▸ Work task: Search the material for the string "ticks", then report how many lines hold it, with no other text.

[Opening Data below section]

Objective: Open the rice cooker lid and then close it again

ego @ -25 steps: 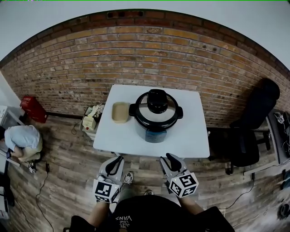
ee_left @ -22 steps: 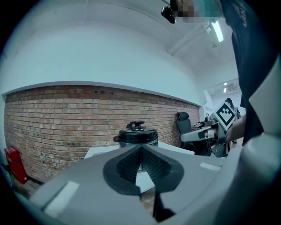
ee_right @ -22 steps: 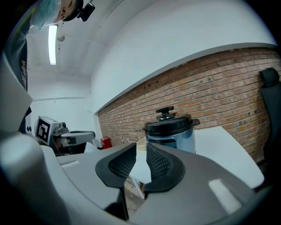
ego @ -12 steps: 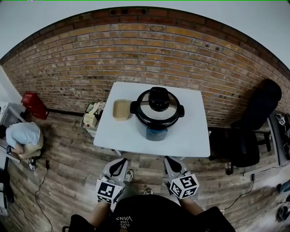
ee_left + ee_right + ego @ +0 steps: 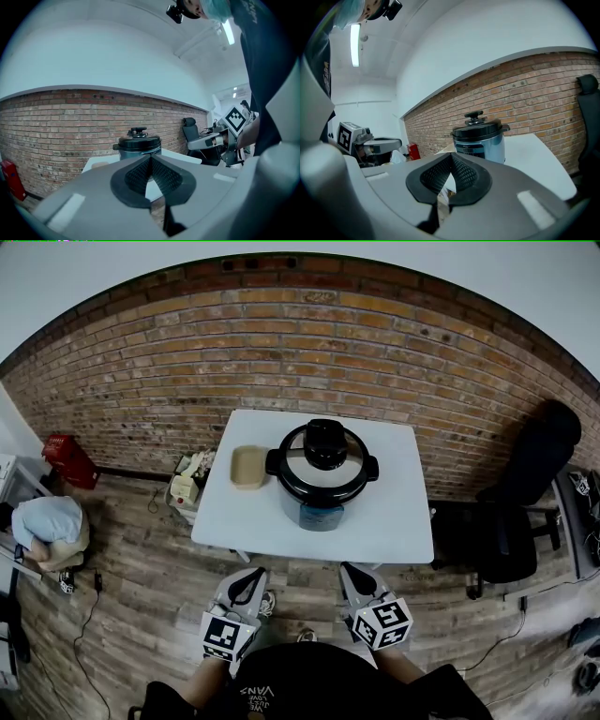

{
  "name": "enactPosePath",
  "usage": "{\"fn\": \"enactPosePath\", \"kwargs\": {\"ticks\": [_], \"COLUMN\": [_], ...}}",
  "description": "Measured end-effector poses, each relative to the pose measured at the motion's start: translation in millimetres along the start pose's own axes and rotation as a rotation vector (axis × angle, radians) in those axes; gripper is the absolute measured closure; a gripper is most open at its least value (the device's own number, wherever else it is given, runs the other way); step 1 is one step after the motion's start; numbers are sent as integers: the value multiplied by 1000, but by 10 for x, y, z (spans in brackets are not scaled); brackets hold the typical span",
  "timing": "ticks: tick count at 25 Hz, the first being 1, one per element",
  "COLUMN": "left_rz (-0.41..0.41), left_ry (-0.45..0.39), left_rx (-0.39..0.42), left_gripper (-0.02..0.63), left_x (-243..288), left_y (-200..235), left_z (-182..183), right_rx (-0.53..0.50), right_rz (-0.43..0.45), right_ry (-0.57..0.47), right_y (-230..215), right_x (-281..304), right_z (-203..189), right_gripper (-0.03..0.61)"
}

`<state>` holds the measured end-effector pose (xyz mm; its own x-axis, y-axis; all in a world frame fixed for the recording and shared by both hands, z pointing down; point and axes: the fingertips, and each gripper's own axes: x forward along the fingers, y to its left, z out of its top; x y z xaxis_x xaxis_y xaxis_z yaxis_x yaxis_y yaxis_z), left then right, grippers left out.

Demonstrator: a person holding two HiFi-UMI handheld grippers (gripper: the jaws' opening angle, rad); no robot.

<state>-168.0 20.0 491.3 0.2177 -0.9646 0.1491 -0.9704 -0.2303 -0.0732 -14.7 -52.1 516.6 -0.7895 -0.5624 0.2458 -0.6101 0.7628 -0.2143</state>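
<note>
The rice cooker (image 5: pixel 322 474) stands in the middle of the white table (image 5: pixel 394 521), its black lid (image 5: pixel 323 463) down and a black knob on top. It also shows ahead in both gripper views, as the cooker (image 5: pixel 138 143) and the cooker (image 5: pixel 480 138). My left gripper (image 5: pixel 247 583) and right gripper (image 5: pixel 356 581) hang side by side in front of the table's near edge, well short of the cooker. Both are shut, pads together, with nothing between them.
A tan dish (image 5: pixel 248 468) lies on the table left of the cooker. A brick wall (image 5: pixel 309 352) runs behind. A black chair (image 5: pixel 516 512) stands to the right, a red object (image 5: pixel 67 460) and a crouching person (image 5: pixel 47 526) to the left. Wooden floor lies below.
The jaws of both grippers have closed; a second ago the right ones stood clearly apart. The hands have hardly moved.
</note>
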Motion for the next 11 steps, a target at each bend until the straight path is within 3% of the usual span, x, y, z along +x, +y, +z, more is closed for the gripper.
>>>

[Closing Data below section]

▸ Written solution: 2